- **PROBLEM REQUIREMENTS**
Would you retype the listing word for word, skipping its pictures?

Start of AVAILABLE DATA

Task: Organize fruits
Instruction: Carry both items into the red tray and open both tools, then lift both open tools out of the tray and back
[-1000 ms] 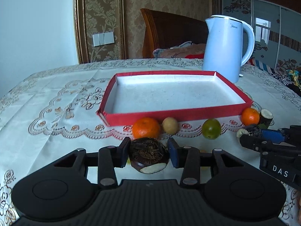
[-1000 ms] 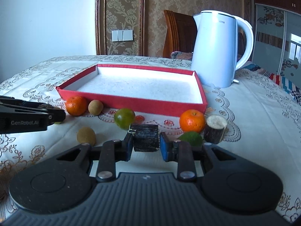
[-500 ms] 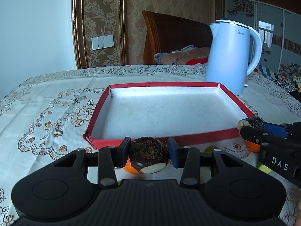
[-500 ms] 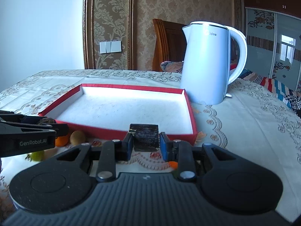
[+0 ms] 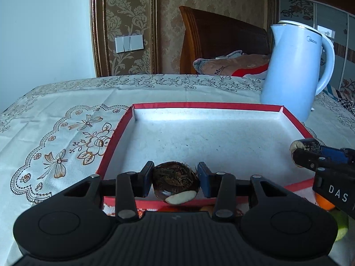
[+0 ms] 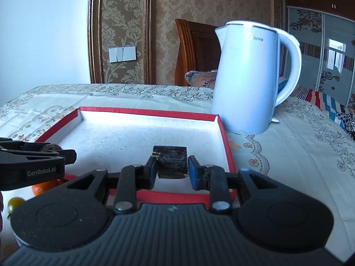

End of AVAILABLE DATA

- **OUTPUT FOR THIS TASK**
Task: Organize fruits
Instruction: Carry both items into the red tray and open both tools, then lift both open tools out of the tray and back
[-1000 ms] 
[-1000 ms] 
[-500 ms] 
[-500 ms] 
[+0 ms] 
[+0 ms] 

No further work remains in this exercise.